> [TASK OBJECTIVE]: After reading each line of the entries, give the number of lines that contain "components" and nothing else.

Stored records:
* * * * *

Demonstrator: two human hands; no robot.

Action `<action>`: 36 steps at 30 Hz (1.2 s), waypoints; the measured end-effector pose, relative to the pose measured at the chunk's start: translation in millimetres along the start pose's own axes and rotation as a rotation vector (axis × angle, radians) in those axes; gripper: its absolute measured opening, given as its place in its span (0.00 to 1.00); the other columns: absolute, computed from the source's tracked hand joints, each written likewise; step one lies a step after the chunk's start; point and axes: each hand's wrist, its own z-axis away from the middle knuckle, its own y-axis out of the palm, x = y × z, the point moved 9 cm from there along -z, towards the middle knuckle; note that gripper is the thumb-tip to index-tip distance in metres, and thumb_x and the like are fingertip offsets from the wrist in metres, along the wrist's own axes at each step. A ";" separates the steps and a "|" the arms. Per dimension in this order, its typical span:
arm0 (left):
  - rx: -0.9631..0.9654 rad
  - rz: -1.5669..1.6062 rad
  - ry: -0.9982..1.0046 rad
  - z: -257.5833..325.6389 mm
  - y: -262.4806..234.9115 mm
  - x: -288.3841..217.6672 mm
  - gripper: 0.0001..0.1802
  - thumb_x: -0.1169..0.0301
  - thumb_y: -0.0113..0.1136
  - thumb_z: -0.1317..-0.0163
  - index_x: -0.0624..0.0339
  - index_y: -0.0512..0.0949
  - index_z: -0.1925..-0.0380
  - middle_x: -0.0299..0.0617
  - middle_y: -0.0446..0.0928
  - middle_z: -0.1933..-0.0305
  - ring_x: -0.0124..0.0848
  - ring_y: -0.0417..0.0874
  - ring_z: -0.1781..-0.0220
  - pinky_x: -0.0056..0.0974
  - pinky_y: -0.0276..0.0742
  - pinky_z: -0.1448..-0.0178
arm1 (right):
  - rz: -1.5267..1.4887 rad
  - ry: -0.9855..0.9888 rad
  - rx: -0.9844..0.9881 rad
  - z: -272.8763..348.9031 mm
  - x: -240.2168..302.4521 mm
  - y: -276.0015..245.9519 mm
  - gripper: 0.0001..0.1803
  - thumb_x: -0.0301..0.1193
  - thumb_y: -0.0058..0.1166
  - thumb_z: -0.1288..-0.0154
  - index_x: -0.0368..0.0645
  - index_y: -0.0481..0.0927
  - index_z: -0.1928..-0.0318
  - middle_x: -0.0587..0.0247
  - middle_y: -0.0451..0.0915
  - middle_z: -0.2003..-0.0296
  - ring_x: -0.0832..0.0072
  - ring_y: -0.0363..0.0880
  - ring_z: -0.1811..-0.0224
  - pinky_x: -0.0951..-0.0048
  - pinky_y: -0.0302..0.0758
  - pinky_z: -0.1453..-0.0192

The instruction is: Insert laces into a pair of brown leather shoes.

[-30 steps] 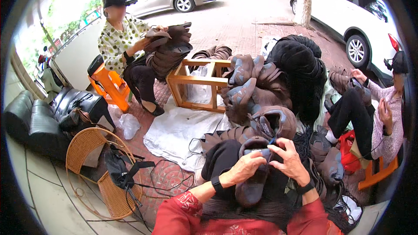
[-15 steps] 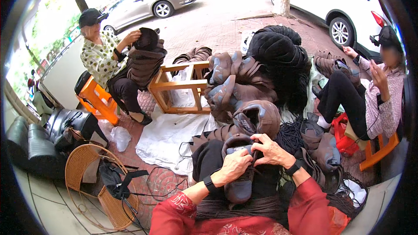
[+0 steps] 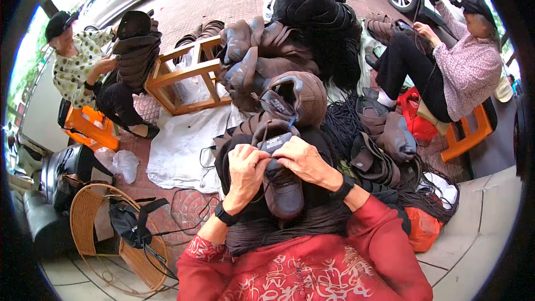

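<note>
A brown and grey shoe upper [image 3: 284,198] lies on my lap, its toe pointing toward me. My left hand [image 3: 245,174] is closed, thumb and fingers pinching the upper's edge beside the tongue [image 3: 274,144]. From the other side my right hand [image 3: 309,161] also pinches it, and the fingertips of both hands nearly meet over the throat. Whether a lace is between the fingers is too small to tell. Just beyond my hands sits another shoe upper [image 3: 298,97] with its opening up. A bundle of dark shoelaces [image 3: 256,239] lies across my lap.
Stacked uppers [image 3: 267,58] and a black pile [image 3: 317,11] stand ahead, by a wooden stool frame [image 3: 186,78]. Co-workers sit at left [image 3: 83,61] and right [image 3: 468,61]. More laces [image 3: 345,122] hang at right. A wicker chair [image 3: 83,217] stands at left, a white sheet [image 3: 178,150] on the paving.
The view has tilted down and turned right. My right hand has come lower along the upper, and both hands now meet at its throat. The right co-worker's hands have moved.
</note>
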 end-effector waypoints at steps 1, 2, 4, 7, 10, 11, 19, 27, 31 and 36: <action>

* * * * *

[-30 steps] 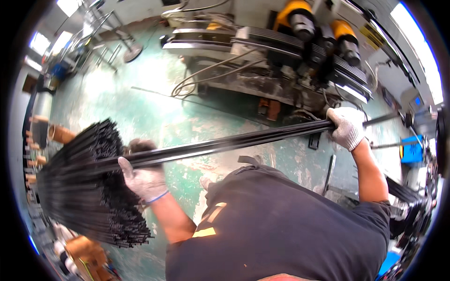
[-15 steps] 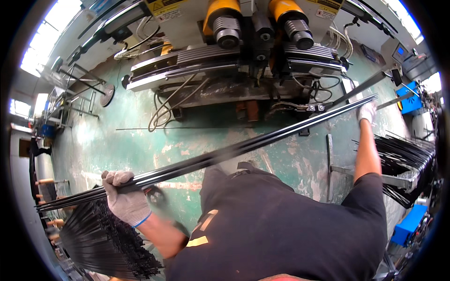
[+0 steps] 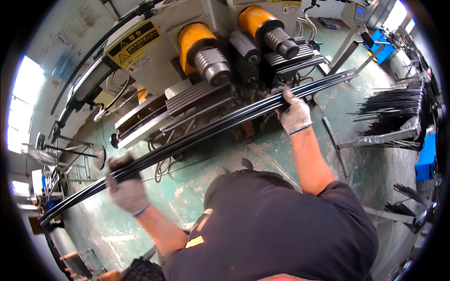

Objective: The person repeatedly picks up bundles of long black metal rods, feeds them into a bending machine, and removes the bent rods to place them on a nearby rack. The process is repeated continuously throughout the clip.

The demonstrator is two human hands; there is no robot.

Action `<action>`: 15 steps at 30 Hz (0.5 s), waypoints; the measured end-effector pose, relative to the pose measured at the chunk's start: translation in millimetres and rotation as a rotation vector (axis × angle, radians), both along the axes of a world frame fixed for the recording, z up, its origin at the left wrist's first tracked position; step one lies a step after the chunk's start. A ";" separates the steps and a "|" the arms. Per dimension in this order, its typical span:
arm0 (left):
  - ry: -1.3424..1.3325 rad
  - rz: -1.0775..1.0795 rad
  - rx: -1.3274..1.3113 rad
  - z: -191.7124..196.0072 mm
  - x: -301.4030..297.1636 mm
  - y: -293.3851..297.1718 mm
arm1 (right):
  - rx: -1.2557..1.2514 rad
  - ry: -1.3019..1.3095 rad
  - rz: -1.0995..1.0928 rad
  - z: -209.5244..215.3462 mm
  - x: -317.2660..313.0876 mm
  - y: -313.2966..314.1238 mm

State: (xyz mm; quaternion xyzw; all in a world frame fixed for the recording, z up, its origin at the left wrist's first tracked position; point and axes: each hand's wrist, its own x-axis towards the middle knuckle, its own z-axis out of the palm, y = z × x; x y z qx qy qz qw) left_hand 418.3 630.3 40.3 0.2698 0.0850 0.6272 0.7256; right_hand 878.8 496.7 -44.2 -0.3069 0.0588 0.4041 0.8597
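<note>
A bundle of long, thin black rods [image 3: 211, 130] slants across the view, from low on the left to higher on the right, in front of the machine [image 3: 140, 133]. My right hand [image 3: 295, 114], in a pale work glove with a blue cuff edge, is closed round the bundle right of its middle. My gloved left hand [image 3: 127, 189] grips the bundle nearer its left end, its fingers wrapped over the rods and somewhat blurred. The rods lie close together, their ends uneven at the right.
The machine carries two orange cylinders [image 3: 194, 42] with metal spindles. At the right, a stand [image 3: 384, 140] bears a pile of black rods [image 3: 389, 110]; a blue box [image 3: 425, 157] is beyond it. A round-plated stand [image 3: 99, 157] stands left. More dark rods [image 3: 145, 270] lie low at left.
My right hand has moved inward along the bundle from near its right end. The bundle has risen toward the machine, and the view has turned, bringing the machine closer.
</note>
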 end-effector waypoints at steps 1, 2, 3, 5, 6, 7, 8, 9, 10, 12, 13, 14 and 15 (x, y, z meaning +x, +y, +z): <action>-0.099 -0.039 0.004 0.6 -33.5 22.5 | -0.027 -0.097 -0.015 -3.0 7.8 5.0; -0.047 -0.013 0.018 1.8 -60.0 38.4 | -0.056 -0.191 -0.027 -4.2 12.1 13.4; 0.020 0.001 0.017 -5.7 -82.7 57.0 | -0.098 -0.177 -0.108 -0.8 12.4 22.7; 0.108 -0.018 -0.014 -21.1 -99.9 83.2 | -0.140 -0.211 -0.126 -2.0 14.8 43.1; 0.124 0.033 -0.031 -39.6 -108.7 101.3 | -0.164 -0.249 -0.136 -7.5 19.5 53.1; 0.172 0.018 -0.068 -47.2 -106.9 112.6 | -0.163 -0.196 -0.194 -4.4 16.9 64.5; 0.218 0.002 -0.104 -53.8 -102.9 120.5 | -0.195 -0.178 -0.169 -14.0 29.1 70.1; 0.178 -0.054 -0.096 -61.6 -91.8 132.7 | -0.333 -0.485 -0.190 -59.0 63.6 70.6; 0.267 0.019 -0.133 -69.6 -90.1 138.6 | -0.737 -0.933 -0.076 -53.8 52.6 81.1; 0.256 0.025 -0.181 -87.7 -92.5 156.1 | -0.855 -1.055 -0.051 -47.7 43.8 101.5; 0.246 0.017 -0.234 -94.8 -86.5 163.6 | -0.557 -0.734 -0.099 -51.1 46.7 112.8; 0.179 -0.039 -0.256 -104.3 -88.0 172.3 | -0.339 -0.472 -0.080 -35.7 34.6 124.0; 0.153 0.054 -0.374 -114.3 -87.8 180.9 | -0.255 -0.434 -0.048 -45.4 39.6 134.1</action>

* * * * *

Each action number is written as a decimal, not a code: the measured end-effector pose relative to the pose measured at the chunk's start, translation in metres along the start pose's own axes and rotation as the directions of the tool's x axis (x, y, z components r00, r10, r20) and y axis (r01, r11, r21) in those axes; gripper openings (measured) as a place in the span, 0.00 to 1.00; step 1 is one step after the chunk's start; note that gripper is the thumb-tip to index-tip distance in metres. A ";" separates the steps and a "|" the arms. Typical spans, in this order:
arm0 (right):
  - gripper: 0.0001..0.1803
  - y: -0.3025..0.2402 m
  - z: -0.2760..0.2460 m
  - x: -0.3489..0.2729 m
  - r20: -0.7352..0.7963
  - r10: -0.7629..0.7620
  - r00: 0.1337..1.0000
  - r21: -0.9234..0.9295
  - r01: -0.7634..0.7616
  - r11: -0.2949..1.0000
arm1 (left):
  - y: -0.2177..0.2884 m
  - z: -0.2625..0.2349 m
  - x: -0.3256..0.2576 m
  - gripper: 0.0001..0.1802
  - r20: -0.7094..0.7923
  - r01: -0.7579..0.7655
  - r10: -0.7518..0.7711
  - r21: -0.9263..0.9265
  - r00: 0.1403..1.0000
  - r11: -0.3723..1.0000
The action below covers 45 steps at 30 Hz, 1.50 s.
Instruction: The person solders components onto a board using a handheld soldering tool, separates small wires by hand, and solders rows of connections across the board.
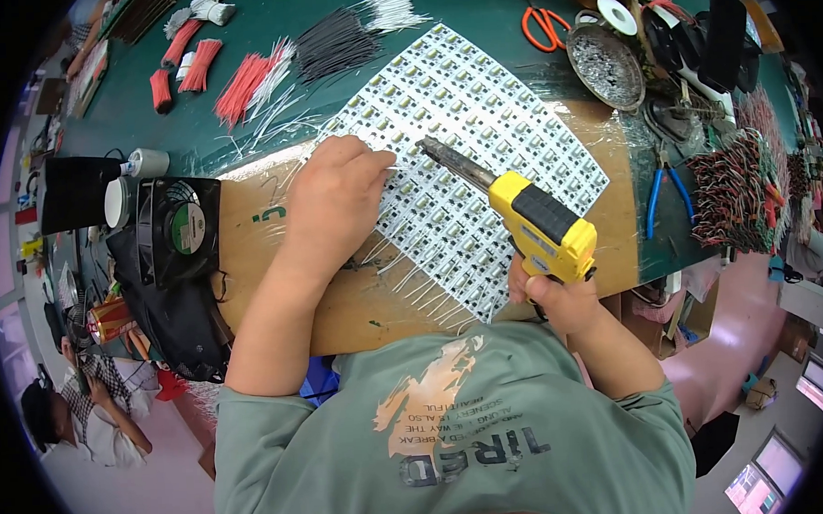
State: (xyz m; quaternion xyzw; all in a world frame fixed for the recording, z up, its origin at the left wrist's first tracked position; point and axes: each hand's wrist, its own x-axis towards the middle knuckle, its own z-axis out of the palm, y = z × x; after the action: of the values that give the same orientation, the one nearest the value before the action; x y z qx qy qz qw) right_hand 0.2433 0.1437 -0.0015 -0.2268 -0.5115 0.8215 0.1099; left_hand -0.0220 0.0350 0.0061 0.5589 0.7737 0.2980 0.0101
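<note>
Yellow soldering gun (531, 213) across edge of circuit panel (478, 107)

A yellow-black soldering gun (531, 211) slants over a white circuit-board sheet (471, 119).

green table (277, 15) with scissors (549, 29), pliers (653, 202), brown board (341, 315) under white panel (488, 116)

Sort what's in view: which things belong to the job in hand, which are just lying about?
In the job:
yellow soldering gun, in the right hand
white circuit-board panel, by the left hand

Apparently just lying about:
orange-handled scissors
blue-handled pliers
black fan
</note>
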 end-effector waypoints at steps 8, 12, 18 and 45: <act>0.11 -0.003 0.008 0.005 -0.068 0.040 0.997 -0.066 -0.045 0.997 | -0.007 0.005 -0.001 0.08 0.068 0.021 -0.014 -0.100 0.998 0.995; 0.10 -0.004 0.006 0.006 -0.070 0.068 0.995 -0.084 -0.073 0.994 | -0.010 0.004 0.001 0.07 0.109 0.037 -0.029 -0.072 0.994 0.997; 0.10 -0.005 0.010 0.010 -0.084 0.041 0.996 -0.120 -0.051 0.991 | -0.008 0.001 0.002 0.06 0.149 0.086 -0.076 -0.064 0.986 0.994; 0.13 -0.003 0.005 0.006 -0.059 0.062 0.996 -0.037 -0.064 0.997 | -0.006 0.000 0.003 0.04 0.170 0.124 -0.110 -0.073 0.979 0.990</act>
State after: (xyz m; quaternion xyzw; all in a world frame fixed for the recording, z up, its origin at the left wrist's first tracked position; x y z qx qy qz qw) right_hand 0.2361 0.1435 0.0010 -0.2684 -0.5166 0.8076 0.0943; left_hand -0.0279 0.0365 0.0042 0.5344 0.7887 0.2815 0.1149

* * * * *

> [EXERCISE SOLUTION]: 2